Es gibt keine anderen – nur mich

Im Herz von verschiedenen spirituellen Lehren steht die zunächst befremdliche Aussage, dass es keine anderen gibt, sondern dass die vermeintlich anderen lediglich die eigenen Projektionen sind. So heißt es, es gebe keine separaten Ichs, sondern nur ein nicht-persönliches, geistiges Ich. Und jeder kann das von sich sagen. Aber wenn es doch nur ein Ich gibt, und ich selbst das bin, es also keine anderen gibt – wer oder was ist dann „jeder“? Wie kann diese Paradoxie aufgelöst werden?

Nun – die Paradoxie kann, wenn überhaupt, nicht über den logischen Verstand, sondern nur über die Erfahrung aufgelöst werden. Ich bin der Träumer der von mir wahrgenommenen Welt. Meine eigene Person ist ebenso von mir geträumt wie alle anderen auch. Alles sind bloße Traumfiguren, auch wenn ich mit der einen – dem „Held des Traums“ – identifiziert bin.

Und das heißt auch, ich bin der einzige Träumer dieser Welt, niemand sonst träumt diese Welt. Wer auch sollte sie träumen? Die anderen sind ja bloß meine Traumfiguren, sie existieren nicht jenseits meines Traumes. Wenn ich den Traum beende, ist die Welt verschwunden, als wäre sie nie gewesen.

Dennoch, und jetzt wird es wieder paradox, glaube ich, dass ich das auch jedem anderen zugestehen kann. Aber „jeder andere“ ist nicht die Traumfigur, die Person, die ich in meinem Traum wahrnehme. Nicht Tom träumt diese Welt, und ebensowenig tun das Katja, Wolfgang, Doris oder wer auch immer. Also gestehe ich es im Grunde nicht den anderen Personen zu, sondern dem Geist, der „hinter“ den Personen steht, und der natürlich auch „Ich“ empfindet und deshalb kein anderes Ich ist als ich.

Aber auch wenn ich das zugestehe, ist es besser, wenn ich mich nicht weiter damit aufhalte, denn sonst mache ich doch klammheimlich wieder die Vorstellung von „anderen“ wahr.

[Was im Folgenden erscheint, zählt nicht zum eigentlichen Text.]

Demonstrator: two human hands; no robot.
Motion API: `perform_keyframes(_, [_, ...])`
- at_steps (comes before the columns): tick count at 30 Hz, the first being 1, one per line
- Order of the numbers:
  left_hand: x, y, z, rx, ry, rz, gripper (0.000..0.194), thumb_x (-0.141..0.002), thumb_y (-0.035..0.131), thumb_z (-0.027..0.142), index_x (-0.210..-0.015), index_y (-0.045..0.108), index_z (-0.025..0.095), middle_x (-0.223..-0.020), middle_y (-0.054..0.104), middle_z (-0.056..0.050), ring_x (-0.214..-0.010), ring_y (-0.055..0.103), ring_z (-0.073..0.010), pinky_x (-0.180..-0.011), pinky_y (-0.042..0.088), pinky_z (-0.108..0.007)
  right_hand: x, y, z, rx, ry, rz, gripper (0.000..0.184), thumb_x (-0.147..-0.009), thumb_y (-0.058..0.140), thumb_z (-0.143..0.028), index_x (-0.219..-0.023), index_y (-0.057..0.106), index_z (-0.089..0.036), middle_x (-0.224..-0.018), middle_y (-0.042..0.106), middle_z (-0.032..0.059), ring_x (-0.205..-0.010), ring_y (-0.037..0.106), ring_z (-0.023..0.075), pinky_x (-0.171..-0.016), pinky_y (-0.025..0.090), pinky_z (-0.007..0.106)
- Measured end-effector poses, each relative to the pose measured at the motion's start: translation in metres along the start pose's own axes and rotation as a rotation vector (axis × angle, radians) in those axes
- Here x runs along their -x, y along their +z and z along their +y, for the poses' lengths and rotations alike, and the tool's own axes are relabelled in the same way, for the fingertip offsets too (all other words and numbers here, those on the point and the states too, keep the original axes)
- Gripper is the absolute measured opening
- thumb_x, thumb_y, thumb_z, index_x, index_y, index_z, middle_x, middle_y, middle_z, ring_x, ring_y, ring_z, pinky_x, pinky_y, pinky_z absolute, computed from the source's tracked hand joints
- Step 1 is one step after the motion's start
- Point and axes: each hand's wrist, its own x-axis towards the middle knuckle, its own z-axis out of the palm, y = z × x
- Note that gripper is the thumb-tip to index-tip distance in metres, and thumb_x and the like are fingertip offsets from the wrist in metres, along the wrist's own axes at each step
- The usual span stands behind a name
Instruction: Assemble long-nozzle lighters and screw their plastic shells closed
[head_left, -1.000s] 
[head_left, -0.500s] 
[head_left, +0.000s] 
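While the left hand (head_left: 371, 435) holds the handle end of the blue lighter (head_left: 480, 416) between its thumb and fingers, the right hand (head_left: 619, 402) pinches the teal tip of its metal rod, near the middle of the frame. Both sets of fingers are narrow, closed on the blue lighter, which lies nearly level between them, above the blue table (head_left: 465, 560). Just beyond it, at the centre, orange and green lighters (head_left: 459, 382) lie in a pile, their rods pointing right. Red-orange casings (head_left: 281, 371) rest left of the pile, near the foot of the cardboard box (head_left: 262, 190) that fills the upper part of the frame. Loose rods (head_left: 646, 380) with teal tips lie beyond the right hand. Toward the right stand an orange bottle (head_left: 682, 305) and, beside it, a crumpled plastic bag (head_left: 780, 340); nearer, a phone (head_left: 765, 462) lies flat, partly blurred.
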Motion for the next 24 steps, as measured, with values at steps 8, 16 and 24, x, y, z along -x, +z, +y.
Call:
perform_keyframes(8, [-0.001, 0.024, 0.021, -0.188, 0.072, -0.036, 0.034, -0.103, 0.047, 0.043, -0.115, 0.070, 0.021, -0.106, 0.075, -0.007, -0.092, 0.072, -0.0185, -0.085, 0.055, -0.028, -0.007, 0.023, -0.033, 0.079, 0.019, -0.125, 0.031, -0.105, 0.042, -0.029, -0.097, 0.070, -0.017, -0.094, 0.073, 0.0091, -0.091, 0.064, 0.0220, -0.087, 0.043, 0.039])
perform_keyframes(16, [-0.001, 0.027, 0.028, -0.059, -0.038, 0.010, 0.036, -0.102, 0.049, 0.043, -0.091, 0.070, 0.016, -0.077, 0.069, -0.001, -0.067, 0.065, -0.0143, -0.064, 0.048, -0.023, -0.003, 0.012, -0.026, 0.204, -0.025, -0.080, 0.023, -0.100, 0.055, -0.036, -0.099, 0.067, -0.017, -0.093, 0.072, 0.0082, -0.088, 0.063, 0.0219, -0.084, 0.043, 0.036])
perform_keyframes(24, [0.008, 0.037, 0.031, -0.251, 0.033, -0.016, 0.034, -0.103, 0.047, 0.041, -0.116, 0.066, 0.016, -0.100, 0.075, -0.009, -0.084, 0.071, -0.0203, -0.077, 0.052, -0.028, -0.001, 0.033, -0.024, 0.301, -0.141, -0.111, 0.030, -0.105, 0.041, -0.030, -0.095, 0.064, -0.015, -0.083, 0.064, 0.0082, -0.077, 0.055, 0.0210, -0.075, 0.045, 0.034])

Ich bleibe besser ganz bei mir, immer nur bei mir. Nur ich träume diese Welt, nur ich lerne den Kurs, nur ich muss erwachen. Ich muss niemanden überzeugen, missionieren, belehren oder retten. Also blende ich die Vorstellung von anderen völlig aus und bleibe auf meinem Weg.

Ist das egoistisch oder unempathisch? Im Gegenteil, denn es schließt die vermeintlich anderen ja nicht aus, sondern mit ein. Selbst die, die manchmal so schwer zu ertragen scheinen und die meine größte Herausforderung sind. Ich muss sie nicht bekämpfen, ihnen ausweichen oder sie therapieren. Ich muss ihnen nur vergeben, dass ich sie für „andere“ hielt. Das bedeutet natürlich, dass ich es letztlich nur mir selbst vergebe.

Und so macht die Rede von „Jeder kann sagen: es gibt nur mich“ auf einer bestimmten Ebene zwar Sinn, aber letztlich ist sie wie jedes Konzept nicht wahr. Wie die Wahrheit/Wirklichkeit letztlich ist, wird nie in Worten oder Gedanken darstellbar sein. Aber sie kann und muss erfahren werden, einfach nur durch ihr So-Sein. Durch mein So-Sein.

Und daher ist es auf dem (distanzlosen) Weg dorthin besser, wenn ich ganz bei mir selbst bleibe und den Kurs (oder eine andere Lehre) nur für mich selbst praktiziere. Das schließt natürlich nicht den Austausch mit den scheinbaren anderen aus, aber die Erlösung und das Erwachen liegen allein in mir.

Egal, welche Symbole oder Vorstellungen (Jesus, Heiliger Geist, Ich Bin, Brahman, Parabrahman) ich dafür nutze – sie sind immer nur in mir selbst.

2 Gedanken zu „Es gibt keine anderen – nur mich“

  1. Ja, Tom, so sehe ich das auch. man hört häufig in verschiedenen lehren, man solle sich nur um die Realisierung der Wahrheit bemühen und nicht darum, wie man anderen helfen können. Denn wir werden unweigerlich versuchen, dem Ego des anderen zu helfen, wie ich es wahrnehme aufgrund meiner eigenen Vorstellungen und wie ich es daher für den anderen „mache“.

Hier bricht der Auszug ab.